===== Data segment =====

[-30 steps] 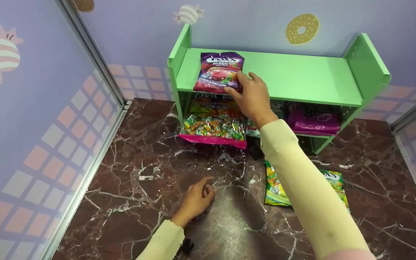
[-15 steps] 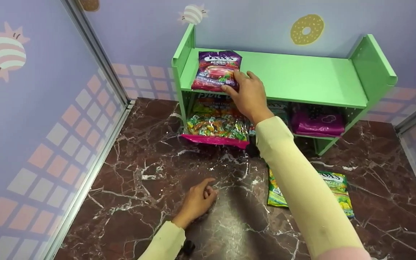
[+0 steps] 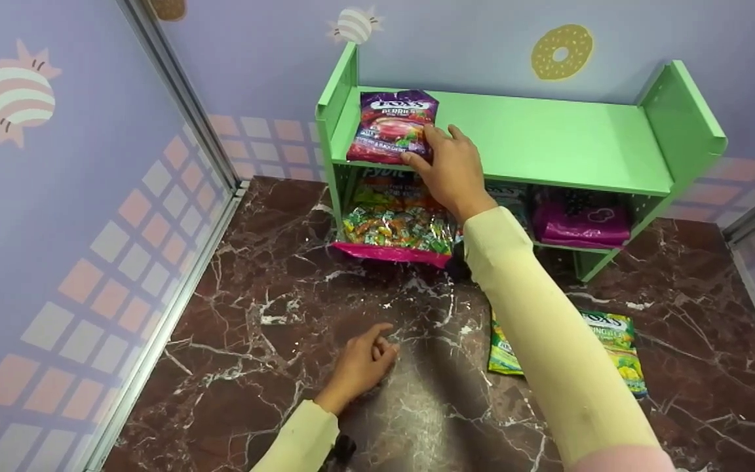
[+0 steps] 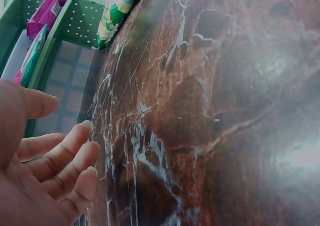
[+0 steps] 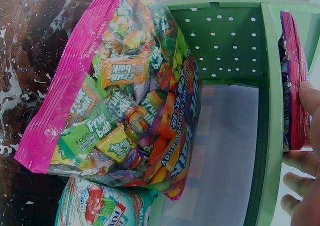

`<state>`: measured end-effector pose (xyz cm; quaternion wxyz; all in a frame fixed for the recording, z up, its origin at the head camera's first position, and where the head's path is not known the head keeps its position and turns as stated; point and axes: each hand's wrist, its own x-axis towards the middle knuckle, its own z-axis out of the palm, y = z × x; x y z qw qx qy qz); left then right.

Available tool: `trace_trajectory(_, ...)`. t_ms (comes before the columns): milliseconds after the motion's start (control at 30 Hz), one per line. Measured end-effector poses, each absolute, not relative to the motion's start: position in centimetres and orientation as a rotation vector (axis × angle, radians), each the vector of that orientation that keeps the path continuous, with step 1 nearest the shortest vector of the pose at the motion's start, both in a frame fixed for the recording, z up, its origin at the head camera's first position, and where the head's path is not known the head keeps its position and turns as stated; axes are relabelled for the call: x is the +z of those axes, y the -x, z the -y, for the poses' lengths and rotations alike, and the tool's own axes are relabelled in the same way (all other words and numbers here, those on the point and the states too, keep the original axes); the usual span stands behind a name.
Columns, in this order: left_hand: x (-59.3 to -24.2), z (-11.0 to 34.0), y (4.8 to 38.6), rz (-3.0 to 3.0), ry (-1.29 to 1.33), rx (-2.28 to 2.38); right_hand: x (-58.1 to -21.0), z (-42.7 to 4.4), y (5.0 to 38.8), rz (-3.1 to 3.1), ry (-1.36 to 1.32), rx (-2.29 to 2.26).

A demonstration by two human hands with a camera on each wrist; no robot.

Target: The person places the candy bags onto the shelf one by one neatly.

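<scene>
My right hand [image 3: 453, 167] holds the right edge of a purple Fox's Berries bag [image 3: 392, 124], which lies at the left end of the green shelf's upper board [image 3: 567, 141]. In the right wrist view, my thumb and fingers [image 5: 305, 151] are at that bag [image 5: 295, 81]; part of the hand is cut off. Below it, a large pink-edged bag of wrapped candy [image 3: 397, 226] sticks out of the lower level. My left hand [image 3: 358, 364] hangs over the marble surface, fingers loosely bent and holding nothing; the left wrist view also shows this hand [image 4: 50, 161] empty.
Green-yellow Fox's bags [image 3: 613, 341] lie on the marble surface [image 3: 240, 328], partly behind my right sleeve. A magenta bag [image 3: 580, 223] and a teal Fox's bag [image 5: 102, 203] sit in the lower level. Patterned walls [image 3: 89, 196] stand around.
The berries bag and my right hand have shifted a little left along the upper board. My left hand has stayed in much the same pose. The head view has shifted slightly.
</scene>
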<state>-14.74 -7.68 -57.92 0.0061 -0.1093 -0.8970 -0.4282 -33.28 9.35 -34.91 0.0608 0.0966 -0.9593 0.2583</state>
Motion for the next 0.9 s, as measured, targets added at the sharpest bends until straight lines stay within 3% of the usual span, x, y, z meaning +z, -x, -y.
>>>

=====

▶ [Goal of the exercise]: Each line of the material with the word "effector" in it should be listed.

▶ [The completed task]:
`<state>`: measured end-effector pose (xyz cm; quaternion wxyz; all in a frame fixed for the recording, z up, its origin at the head camera's first position, and where the head's path is not known the head keeps its position and turns as stated; point and axes: each hand's wrist, its own x-axis towards the middle knuckle, its own z-axis out of the palm, y = z × x; x y z qw qx qy qz); left then right.
Available tool: `trace_trajectory(_, ...)`. t_ms (comes before the columns): milliseconds after the motion's start (control at 30 Hz), one per line. Measured end-effector poses, each absolute, not relative to the motion's start: position in centimetres and orientation as a rotation vector (axis × angle, radians), each the vector of that orientation that keeps the path continuous, with step 1 nearest the shortest vector of the pose at the motion's start, both in a frame fixed for the recording, z up, its origin at the head camera's first position, and where the head's path is not known the head keeps its position and turns as stated; axes are relabelled for the call: x is the +z of those axes, y the -x, z the -y, for the poses' lengths and rotations alike, and the tool's own axes are relabelled in the same way (all other words and numbers here, those on the point and the states too, keep the original axes); the usual span stands behind a name.

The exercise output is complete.